成立people.cpp 文件,然后 输入下列内容:
class People
{
public:
int age;
explicit People (int a)
{
age=a;
}
};
void foo ( void )
{
People p1(10); //方法一
People* p_p2=new People(10); //方法二
People p3=10; //方法三
}
这段 C++ 措施界说了一个类 people ,包括一个 结构函数, 这个结构函数只包括一个整形参数 a ,可用于在结构类时初始化 age 变量。

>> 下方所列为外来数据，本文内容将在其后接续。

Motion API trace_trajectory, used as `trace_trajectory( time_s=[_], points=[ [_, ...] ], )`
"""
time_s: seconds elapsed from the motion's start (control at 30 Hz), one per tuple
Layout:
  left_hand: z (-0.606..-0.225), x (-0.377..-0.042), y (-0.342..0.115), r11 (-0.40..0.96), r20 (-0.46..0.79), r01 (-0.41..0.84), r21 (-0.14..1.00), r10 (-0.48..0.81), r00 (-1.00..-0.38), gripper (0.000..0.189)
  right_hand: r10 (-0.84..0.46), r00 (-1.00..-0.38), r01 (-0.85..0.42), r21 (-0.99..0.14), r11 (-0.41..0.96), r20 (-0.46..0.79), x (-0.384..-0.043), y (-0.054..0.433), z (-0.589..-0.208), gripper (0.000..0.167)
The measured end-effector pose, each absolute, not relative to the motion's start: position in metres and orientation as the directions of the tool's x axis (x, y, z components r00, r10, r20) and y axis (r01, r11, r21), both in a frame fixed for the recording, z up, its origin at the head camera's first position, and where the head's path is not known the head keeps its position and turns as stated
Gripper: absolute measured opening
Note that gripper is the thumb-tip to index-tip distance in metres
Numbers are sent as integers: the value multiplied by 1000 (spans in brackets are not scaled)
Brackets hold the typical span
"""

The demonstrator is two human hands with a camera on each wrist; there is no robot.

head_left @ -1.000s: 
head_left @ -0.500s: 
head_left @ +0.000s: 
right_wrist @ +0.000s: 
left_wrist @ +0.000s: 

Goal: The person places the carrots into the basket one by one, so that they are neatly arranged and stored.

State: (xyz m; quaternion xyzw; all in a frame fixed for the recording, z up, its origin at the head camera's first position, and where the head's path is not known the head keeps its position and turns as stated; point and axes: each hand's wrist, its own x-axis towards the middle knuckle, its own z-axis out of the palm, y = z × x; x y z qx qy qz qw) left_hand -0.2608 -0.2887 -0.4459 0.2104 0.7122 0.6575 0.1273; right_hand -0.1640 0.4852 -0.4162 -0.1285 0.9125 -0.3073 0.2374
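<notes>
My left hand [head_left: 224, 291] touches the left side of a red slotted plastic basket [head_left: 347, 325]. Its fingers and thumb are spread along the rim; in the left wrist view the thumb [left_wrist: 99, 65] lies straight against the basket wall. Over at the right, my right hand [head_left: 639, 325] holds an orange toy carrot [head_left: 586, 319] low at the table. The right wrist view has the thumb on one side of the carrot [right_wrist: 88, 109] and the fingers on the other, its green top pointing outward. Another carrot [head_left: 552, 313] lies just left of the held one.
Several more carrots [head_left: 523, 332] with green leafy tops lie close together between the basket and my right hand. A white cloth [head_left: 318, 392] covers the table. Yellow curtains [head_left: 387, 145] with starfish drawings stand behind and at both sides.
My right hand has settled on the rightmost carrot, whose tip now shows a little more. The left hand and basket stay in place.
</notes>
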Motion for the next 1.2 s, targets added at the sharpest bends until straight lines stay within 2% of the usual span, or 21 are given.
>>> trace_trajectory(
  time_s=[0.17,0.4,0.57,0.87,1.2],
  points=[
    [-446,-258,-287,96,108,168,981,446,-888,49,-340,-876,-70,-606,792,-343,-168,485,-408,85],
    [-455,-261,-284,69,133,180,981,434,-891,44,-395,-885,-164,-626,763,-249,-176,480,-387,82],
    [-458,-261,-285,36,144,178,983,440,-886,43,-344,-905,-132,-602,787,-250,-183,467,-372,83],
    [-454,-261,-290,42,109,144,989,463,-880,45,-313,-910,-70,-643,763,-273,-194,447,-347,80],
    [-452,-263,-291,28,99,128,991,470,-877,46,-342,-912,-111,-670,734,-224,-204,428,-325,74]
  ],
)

然后界说了一个函数foo,在这个函数中我们用三种方法别离 建设了三个10岁的“人”。 第一种是最一般的类变量声明方法。第二 种方法其实是声明白一个people类的指针变量,然后在堆中动态建设了一个 people实例,并把这个实例的地点赋值给了p_p2.第三种方法就是我们所说的非凡 方法,为什么说非凡呢? 我们都知道,C/C++是一种强范例语言,差异的数据类 型是不能随意转换的,假如要举办范例转换,必需举办显式强制范例转换,而这 里,没有举办任何显式的转换,直接将一个整型数据赋值给了类变量p3.
#p#分页标题#e#
因此,可以说,这里举办了一次隐式范例转换,编译器自动将对应于结构函数参 数范例的数据转换为了该类的工具,因此方法三经编译器自动转换后和方法一最 终的实现方法是一样的。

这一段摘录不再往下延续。